= Centralföreningen för Gymnastik- och Idrottssällskapen i Göteborg =

Swedish sports organization

Centralföreningen för Gymnastik- och Idrottssällskapen i Göteborg (The Central Organisation for Gymnastics and Sports Societies in Gothenburg), also shortened to just Centralföreningen, is a Swedish sports organisation founded in 1895. It was founded to support and organise the sports clubs in Gothenburg, but later turned to arranging sports events.

==History==
Centralföreningen was founded on 16 January 1895 in Gothenburg, initiated by sports pioneer Wilhelm Friberg, as a consequence of a number of meetings held by sports administrators in Gothenburg between 1893 and 1895. It was the first sports umbrella organisation intended to support cooperation between the various Gothenburg sports organisations and clubs.
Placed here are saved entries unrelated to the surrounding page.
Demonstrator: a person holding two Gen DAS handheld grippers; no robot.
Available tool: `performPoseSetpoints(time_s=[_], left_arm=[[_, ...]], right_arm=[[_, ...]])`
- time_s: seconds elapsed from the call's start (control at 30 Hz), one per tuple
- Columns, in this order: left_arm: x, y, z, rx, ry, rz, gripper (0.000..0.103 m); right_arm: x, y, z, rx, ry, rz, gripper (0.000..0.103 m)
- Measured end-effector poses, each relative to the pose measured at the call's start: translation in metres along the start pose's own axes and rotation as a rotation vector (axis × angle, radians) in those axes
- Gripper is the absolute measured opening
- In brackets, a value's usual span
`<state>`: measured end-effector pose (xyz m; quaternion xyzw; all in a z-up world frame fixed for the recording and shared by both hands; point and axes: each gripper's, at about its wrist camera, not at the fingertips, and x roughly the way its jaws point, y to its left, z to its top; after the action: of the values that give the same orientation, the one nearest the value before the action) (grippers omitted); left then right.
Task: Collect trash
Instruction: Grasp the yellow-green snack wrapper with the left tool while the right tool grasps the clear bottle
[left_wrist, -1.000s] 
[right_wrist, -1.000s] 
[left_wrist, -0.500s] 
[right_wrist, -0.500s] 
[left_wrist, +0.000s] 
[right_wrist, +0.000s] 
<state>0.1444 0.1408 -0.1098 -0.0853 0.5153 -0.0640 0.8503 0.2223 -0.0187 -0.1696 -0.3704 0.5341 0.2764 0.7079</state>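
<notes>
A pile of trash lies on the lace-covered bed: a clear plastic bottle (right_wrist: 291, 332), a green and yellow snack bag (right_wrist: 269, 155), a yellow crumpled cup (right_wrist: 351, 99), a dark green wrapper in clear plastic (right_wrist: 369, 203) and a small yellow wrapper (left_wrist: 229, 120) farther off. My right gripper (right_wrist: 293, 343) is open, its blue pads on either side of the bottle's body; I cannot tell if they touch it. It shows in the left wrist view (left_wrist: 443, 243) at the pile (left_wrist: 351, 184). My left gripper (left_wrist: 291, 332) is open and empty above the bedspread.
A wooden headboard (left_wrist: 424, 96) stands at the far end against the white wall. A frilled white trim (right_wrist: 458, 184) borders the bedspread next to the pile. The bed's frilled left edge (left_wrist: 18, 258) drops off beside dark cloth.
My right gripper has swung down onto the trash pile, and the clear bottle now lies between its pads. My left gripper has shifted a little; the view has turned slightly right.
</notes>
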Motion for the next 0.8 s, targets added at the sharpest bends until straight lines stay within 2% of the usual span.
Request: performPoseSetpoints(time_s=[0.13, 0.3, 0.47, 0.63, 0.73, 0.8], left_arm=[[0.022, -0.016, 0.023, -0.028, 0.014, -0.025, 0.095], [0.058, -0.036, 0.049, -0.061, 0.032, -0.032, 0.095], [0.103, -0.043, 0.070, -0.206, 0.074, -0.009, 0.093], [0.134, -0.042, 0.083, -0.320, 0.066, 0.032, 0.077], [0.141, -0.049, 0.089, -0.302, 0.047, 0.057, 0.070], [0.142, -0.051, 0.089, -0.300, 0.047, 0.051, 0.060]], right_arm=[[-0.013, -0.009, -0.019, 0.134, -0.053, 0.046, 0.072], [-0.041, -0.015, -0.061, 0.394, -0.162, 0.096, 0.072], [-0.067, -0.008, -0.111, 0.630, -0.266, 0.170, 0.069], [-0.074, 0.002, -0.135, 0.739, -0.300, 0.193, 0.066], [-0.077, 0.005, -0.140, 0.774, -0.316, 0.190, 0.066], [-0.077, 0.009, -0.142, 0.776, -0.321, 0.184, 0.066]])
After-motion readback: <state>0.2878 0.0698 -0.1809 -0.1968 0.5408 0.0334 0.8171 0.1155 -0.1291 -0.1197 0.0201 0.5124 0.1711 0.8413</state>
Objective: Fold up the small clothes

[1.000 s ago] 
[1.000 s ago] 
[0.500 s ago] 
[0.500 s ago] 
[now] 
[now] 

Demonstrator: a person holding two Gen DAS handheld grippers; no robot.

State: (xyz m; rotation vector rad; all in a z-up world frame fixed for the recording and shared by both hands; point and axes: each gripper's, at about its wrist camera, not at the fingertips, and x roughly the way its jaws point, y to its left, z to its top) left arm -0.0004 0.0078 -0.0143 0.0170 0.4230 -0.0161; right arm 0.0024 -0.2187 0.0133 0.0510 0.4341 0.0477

The organisation was the de facto district sports federation for Gothenburg until the Swedish Sports Confederation centralised the district federations in 1906, and Centralföreningen was superseded by Göteborgs Distrikts Idrottsförbund. After the turn of the century, the organisation focused its efforts on arranging sports events.

==Events and awards==
The first sports event was arranged in 1901, with competitions in cycling, a mile run, 1500 metres and high jump. From 1907 until the 1920s, Centralföreningen also organised a yearly championship in athletics and other sports such as football, wrestling, and tennis. The football championships continued until 1957 under the auspices of the organisation, and was long considered a prestigious event. The long-distance foot race Kungsbackaloppet was first organised in 1898, and is the second oldest long-distance race in the world, behind the Boston Marathon. The original race distance between Kungsbacka and Gothenburg was 27 km, but has now been shortened to half marathon length. Centralföreningen was the main organiser of the race until 1976, but handed over the responsibility in full to athletics club Solvikingarna in 1978.

A medal of merit awarded to sports leaders in Gothenburg was introduced in 1914, awardees include Wilhelm Friberg (1915), Carl Linde (1939), and Sven Rydell (1953).